■ Assignment
Reprint the whole of the data exactly.

-*-

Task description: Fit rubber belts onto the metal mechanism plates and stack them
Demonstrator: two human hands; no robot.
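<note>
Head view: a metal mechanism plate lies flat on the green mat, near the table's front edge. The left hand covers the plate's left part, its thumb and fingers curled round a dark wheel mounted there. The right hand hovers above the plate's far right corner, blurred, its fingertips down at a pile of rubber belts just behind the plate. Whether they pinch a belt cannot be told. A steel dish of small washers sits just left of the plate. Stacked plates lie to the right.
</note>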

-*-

■ Exercise solution
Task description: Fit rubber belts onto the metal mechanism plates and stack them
Demonstrator: two human hands; no robot.
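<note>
Head view: a metal mechanism plate lies flat on the green mat, near the table's front edge. The left hand covers the plate's left part, its thumb and fingers curled round a dark wheel mounted there. The right hand hovers above the plate's far right corner, blurred, its fingertips down at a pile of rubber belts just behind the plate. Whether they pinch a belt cannot be told. A steel dish of small washers sits just left of the plate. Stacked plates lie to the right.
</note>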

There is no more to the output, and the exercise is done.